Your answer must hold only the lines below from the line containing "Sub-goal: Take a" through the line containing "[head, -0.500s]", each reproduced exactly.
_____
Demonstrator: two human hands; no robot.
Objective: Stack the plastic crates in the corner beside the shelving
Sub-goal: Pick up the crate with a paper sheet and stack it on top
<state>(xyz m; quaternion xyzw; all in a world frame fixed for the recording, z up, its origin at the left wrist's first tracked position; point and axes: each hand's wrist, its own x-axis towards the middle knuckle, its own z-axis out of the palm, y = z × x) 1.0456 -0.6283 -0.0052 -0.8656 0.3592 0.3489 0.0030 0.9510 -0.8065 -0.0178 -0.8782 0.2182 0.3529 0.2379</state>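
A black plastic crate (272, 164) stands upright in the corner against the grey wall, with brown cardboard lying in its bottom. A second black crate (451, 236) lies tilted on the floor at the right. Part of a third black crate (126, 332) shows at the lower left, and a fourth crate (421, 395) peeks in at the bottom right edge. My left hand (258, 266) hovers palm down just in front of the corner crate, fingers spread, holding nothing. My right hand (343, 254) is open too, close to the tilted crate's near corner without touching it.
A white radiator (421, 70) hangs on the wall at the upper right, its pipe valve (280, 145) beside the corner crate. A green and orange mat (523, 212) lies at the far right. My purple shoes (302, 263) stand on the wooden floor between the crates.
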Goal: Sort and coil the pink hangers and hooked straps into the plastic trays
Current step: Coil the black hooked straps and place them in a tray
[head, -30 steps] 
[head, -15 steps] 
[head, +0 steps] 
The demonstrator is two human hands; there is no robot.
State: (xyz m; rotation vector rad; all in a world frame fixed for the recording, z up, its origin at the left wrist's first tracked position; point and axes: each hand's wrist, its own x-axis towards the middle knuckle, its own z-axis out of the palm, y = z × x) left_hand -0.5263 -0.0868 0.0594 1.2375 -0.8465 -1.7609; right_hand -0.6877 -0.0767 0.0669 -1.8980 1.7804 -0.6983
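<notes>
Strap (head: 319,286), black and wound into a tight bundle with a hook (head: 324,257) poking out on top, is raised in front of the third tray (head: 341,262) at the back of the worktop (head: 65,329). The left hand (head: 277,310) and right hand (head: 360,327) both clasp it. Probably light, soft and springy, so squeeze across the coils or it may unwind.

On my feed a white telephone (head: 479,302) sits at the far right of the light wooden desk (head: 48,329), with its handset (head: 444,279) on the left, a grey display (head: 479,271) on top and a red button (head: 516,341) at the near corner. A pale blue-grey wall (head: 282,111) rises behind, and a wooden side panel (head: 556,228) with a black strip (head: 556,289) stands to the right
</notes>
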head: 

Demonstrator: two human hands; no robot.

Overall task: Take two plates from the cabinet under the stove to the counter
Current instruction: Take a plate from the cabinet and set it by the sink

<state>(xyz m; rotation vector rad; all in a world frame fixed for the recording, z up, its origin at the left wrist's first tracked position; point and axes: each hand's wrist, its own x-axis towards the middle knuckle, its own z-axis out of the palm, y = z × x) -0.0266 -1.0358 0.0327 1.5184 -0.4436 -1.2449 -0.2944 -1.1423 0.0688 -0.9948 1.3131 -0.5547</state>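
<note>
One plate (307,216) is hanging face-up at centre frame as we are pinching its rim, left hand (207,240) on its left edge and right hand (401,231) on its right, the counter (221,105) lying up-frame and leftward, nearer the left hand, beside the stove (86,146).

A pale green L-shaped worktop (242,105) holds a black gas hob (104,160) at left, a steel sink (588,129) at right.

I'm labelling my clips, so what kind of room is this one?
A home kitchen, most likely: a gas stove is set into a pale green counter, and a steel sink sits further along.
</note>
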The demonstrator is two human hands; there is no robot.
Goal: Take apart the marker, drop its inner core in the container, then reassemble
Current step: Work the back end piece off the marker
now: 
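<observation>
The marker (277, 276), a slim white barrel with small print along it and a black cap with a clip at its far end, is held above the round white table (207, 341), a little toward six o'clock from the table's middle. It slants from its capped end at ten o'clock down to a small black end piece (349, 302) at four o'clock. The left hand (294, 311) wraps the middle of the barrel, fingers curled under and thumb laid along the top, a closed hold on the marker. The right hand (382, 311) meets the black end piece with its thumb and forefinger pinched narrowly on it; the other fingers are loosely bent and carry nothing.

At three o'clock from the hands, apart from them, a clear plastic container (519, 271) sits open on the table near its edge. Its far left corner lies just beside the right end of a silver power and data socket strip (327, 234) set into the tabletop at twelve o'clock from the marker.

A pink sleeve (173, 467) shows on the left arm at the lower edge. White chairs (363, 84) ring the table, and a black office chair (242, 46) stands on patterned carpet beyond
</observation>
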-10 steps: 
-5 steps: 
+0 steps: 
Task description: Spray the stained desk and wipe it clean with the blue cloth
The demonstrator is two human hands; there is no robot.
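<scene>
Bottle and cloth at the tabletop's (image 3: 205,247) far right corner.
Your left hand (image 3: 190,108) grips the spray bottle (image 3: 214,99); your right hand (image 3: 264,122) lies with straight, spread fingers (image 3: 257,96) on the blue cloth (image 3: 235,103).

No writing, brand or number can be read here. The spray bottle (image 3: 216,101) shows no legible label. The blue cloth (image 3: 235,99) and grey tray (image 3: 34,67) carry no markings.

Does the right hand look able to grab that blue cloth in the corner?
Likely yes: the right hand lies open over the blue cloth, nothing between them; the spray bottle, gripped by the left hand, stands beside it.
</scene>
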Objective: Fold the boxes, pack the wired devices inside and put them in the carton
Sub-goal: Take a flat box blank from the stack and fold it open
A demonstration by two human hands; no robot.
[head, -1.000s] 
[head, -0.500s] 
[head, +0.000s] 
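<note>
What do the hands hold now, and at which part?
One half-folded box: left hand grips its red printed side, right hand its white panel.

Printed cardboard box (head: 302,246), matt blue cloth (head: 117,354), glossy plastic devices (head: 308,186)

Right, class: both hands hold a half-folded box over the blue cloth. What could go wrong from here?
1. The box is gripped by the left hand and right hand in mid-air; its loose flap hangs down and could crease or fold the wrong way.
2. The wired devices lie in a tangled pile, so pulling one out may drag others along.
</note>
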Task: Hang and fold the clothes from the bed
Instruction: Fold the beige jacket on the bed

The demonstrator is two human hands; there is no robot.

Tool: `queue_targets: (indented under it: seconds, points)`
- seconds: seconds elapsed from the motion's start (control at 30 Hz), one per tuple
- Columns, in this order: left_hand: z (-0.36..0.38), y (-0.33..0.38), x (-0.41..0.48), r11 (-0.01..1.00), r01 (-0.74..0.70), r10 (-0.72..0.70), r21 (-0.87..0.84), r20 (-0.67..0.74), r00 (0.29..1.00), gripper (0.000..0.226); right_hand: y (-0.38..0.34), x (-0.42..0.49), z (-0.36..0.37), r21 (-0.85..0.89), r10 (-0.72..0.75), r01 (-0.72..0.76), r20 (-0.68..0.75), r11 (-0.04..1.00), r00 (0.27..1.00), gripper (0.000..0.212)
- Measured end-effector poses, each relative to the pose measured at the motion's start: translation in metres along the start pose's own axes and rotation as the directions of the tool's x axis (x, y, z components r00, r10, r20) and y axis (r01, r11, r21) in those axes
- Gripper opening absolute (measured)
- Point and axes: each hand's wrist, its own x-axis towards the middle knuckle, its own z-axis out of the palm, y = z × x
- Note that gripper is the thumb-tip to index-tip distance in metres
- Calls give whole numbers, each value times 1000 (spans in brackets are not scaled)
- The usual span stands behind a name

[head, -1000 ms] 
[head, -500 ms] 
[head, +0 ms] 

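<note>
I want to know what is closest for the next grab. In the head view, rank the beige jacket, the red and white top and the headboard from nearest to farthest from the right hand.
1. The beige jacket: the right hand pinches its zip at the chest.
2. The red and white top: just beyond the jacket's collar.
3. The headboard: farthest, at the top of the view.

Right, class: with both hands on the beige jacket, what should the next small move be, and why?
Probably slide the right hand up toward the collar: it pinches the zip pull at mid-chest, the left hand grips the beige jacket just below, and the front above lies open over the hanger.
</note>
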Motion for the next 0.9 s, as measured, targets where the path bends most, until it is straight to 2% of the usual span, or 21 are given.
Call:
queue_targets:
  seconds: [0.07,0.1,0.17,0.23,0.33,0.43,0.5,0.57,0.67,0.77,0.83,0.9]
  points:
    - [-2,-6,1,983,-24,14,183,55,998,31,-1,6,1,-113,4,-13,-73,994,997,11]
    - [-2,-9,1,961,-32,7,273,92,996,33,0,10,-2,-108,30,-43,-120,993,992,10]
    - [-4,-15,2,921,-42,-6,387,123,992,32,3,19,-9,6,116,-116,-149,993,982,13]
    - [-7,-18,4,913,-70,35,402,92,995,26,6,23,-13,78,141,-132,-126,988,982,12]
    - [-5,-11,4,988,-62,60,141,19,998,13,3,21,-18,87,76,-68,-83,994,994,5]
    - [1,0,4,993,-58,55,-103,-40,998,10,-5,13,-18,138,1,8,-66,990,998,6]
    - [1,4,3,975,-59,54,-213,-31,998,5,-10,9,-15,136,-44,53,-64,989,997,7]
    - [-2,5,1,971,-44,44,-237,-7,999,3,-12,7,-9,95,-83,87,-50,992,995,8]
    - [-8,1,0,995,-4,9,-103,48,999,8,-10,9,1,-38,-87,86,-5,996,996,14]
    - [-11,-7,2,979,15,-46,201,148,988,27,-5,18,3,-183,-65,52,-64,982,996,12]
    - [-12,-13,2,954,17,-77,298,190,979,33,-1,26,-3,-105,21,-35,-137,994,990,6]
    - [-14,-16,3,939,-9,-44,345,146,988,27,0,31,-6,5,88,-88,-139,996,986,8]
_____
> _SOLVED EXERCISE_
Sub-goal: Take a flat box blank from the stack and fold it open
A demonstration by two human hands; no robot.
[head, -1.000s] 
[head, -0.500s] 

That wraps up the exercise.